The Holy Spirit in this text gives as tremendous exhortation: “let us draw near”. But think of the One whom the writer encourages us to approach. He is the true and living God. He is the God who is glorious and majestic (1:3), the Creator of all things (3:4; 11:3). He is angry with sinners (3:10; 10:27) and is all-knowing (4:13). He is also the Judge of mankind (10:30-31; 12:23; 13:4) and is a consuming fire (12:29; cf. Deuteronomy 4:23-24). Anyone that takes these words seriously might want to draw back. We might well fear him rather than want to be near him. You see, in order to draw near to God, we must have a correct concept of the God who is there and who wants us to draw near! This involves an ever-deepening knowledge of God’s revelation of himself in the Scriptures.

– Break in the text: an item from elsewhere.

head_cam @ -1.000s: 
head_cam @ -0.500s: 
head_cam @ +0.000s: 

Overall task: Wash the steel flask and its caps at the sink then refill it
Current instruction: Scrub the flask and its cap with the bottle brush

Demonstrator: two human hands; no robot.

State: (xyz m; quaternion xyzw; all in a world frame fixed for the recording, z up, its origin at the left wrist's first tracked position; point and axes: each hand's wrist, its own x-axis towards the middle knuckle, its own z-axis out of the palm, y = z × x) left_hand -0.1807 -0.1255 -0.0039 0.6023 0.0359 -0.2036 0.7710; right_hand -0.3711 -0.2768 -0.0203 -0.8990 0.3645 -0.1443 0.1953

“As long as we do not look beyond the earth, being quite content with our own righteousness, wisdom, and virtue, we flatter ourselves most sweetly, and fancy ourselves all but demigods. Suppose we but once begin to raise our thoughts to God, and to ponder his nature, and how completely perfect are his righteousness, wisdom, and power —the straightedge to which we must be shaped. Then, what masquerading earlier as righteousness was pleasing in us will soon grow filthy in its consummate wickedness. What wonderfully impressed us under the name of wisdom will stink in its very foolishness. What wore the face of power will prove itself the most miserable weakness. That is, what in us seems perfection itself corresponds ill to the purity of God” (Calvin, Institutes of the Christian Religion, 1.1.2)

However, (and this is the good news!), because of God’s free grace to us in Jesus Christ, we can approach God with joyful confidence. This joyful confidence rests on what we have in Christ. “Since we have… let us…” (10:21-22). In the words of Margaret Clarkson in the hymn “We Come, O Christ, to You”: “You are the Way to God, your blood our ransom paid; in you we face our Judge and Maker unafraid.” Here we see the logic of the believer. Or to say this another way, God wants us to love and worship him with our minds. Think about what you have in Christ, and then think about what you should do because you have been so richly blessed. Our nickname for this is “Therefore Christianity”. Know what you have in Christ, and therefore, live this way. How then should we think? Don’t merely moan about your failings. Proper mourning over sin is fine; in fact, it is commendable (Matthew 5:4), as long as it doesn’t leave you in the swamp of depression. True spiritual sorrow over sin in a believer will lead the saint back to Christ and real repentance (2 Corinthians 7:8-11). However, don’t look for a supplemental experience, as if Christ were insufficient. Instead, by faith lay hold of Christ and then live like someone in Christ should live.

By these words God the Holy Spirit is revealing to us God’s desire for close fellowship with his people (1 John 1:3-4; 1 Corinthians 1:9). God wants you! Therefore, a Christian who is living by faith in Christ should have a good self-image. On the other hand, if anyone is struggling with self-image problems it shows some sort of failure in the life. It might be sin and a guilty conscience or more specific sins or weaknesses, such as not laying hold of spiritual blessings by faith, or having little faith, or becoming disconnected from Christ by legalism, or not meditating on the Bible, or not keeping in step with the Spirit’s leadership or grieving the Holy Spirit. To draw near to God is the way to have a little of heaven on earth. In heaven you will be with God; on earth he would be with you. Is there any difference in kind? So then, we see a spiritual attitude of which we should be giving evidence and promoting. What is it? We should be exhorting one another to draw near to God. “Let us draw near to God.”